I watch others who have more money than I do, who are thinner than I am or who seems to have so much more than I have, and occasionally I feel like a failure as a wife, mother and human being. Yesterday was one of those days. It was a day when I question why I can’t be better. It was a day when I felt like everyone was doing it better than me. It was a day that ended badly and the remnants were still there this morning, but in my years and years of studying self-help, religious and spiritual books, audios and more, I’ve learned some great things. I’ve learned that counting your blessings isn’t always easy, but it’s always helpful. I’ve learned that no matter how annoyed I might be with a family member, I would rather have them in my life than be without them. I’ve learned that sadness, anger and even depression can be temporary if you are dedicated to feeling better even if it takes medical intervention or holistic life change to make that happen. And perhaps most important, I’ve learned that gratitude and giving thanks are my best friends when I’m down, even and especially if I would rather wallow in my victimhood, martyrdom and judgment.

So, today as I pull myself back up, I am reminded that I have three beautiful sons when others are mourning the loss of their child. I am aware that I have a husband who loves and adores me as much as I adore him when others are lonely. I know that I live in a country that is far from perfect but gives me the opportunity to be anything I aspire to be while other women live in fear in nations where it is illegal for them to even leave their homes alone. As I sit here and write, I have become even more grateful for the good and the bad because they help me to recognize each other. I realize that everyone has struggles and that I can choose to add to someone else’s struggle or be part of their solution, and when I choose to be part of the solution, I line up with the part of me that changes the world for the better, and that is what happiness is for me. Today I will do my best to choose that.

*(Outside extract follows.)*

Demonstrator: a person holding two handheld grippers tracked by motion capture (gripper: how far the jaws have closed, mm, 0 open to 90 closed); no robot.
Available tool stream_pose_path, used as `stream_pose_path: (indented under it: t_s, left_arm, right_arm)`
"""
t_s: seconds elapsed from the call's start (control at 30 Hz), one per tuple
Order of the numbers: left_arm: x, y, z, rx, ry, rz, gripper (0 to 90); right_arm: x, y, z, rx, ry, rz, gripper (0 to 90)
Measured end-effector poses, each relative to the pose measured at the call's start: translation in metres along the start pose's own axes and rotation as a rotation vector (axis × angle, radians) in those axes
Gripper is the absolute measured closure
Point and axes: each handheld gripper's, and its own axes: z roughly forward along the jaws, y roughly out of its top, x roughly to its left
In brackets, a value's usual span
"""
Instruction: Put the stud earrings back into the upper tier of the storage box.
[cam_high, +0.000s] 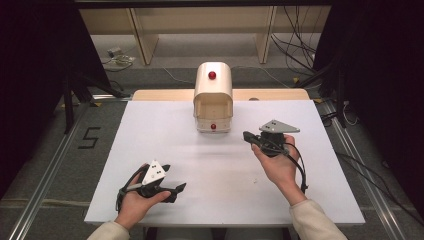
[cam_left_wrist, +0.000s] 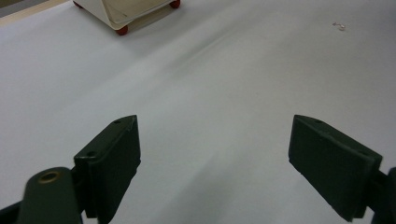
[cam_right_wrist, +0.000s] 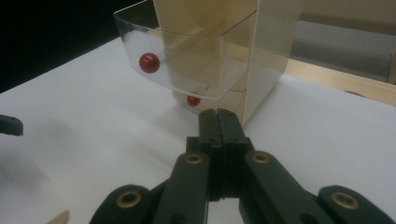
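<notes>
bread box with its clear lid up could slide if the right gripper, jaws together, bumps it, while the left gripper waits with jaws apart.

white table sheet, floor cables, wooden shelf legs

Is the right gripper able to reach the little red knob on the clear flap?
Probably yes. The right gripper, jaws shut, points at the cream box, and only bare white table lies between it and the red knob on the clear flap.
</notes>
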Motion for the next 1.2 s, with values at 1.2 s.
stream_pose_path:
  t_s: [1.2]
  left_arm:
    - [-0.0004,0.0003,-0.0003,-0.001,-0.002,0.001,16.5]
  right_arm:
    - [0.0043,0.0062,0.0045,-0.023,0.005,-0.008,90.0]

To all who celebrate Thanksgiving in America, I wish you a safe and blessed holiday. For all those who don’t, may the rest of your week be safe and blessed as well. It is a privilege to share my thoughts with those who take the time to read them. Thanks for being you and have a great day!

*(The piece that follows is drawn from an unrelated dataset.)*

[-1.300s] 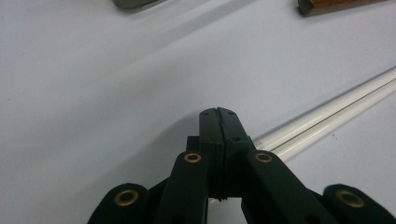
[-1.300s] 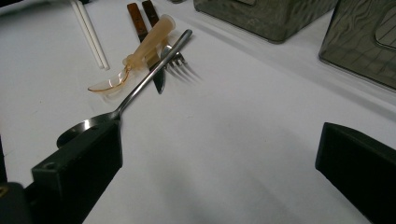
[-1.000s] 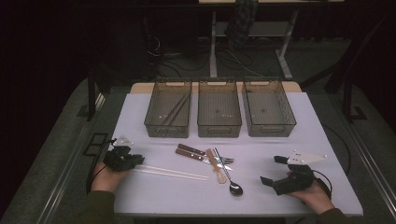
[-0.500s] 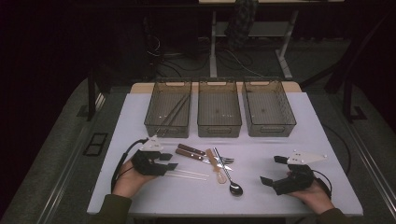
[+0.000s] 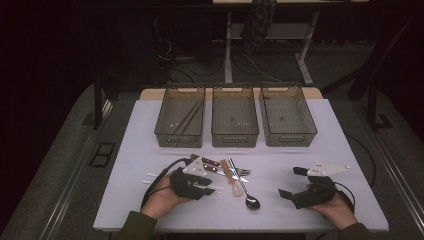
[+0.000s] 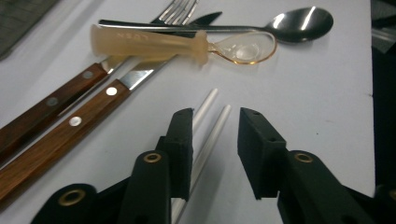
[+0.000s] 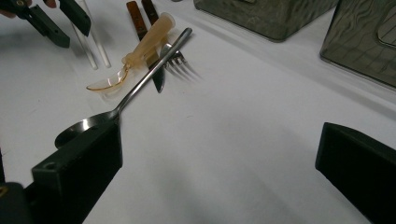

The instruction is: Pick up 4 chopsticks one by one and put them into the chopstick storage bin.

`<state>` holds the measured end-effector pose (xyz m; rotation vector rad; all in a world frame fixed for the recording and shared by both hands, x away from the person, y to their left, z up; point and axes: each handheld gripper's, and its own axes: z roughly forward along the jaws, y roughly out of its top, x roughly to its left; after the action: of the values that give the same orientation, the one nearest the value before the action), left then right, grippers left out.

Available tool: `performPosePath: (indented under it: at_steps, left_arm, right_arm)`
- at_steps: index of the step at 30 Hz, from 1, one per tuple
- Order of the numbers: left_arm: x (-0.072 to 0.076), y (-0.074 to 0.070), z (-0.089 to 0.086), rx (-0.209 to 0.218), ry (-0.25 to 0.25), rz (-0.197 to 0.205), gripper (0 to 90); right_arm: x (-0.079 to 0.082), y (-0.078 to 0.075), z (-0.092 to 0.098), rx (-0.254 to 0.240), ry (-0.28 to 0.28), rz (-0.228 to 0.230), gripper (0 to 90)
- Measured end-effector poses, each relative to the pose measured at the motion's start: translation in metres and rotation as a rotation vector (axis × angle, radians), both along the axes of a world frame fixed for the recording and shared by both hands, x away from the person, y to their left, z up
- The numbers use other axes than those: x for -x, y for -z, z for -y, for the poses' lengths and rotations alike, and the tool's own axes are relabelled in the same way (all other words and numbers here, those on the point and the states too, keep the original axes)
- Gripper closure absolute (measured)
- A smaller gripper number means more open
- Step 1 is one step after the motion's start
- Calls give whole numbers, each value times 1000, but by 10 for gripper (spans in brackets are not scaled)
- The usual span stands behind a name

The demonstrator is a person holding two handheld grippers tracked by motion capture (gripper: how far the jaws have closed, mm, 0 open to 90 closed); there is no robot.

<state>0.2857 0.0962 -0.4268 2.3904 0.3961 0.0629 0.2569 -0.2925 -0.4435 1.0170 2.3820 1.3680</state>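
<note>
Two white chopsticks [image 6: 218,122] lie side by side on the white table [image 5: 325,145]. My left gripper [image 6: 215,116] is low over their tips, open; its jaws have just been closing. One stick lies in the gap and the other runs under the left jaw, and the pads press on neither. In the high view the left gripper [image 5: 211,184] sits just left of the cutlery pile. My right gripper [image 5: 289,182] rests at the front right. Its jaws [image 7: 219,140] are open wide with nothing between them, and the metal spoon [image 7: 144,81] lies just beyond the left one.
An amber plastic spoon [image 6: 154,42], the metal spoon [image 5: 248,199] and a wood-handled knife and fork [image 6: 60,121] lie crossed at mid-table. Three mesh bins stand behind: the left bin [image 5: 179,137] holds dark chopsticks; the middle [image 5: 235,137] and right [image 5: 290,137] bins look bare.
My left hand has slid right along the white chopsticks, from the table's left side up to the cutlery pile. The right hand has kept still.
</note>
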Motion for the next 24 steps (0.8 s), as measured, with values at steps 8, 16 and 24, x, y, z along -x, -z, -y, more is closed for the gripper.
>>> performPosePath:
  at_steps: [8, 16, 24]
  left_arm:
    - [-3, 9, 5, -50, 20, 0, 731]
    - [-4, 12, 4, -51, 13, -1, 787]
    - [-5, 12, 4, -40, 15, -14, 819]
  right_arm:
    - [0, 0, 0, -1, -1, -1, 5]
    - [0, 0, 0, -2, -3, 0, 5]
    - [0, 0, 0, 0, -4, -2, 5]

5 Responses to “The Thanksgiving Eve Blues”

  1. Patti Jervis November 26, 2014 at 4:09 pm #

    Great thoughts Karen and thanks for sharing. I’m sorry you are going through some struggles but I know you will come out of them a better person, like you always seem to do. Whenever I’m struggling with something and feel so alone, I think about the fact that even though there are some people that seem to “have it all”, they really don’t. They just hide it better. Nobody has it all. Everyone struggles with something. You are never alone in your struggles and while I never wish struggles on anyone, it sure makes me feel like I’m not alone in mine. Happy Thanksgiving to you and your family.

    • karenbemmes November 26, 2014 at 5:32 pm #

      In my good moments, I know exactly what you mean Patti. In my bad ones, I wish I could hide it as well as some of them do, but most days I love my life and feel incredibly blessed to live it. Happy Thanksgiving to you and your amazing family too.

  2. Chris Toy Seal November 26, 2014 at 4:30 pm #

    Karen, Thank you for the post. You express yourself very well. I don’t get to listen when it is radio. Hope you have a blessed and happy Thanksgiving.

    • karenbemmes November 26, 2014 at 5:30 pm #

      Thank you Chris and may you have a blessed and joyful Thanksgiving as well.